Recorded data below:
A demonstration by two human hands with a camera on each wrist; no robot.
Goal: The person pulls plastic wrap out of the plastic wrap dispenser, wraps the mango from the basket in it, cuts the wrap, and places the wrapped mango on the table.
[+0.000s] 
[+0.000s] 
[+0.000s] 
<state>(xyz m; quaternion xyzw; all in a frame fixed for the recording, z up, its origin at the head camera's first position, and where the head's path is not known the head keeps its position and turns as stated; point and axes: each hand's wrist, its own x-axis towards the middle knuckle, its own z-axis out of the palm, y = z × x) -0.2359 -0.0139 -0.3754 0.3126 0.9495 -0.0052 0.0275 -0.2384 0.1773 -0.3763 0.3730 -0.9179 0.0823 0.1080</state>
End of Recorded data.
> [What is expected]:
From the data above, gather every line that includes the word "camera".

> [Output]:
A demonstration by two human hands with a camera on each wrist; no robot.
<state>(xyz m; quaternion xyzw; all in a frame fixed for the recording, z up, its origin at the head camera's first position, and where the head's path is not known the head keeps its position and turns as stated; point and axes: each hand's wrist, its own x-axis towards the middle knuckle, its own z-axis out of the palm, y = z × x) -0.2359 -0.0139 -0.3754 0.3126 0.9495 -0.0052 0.0275 -0.2384 0.1773 -0.3763 0.3730 -0.9179 0.0823 0.1080</state>

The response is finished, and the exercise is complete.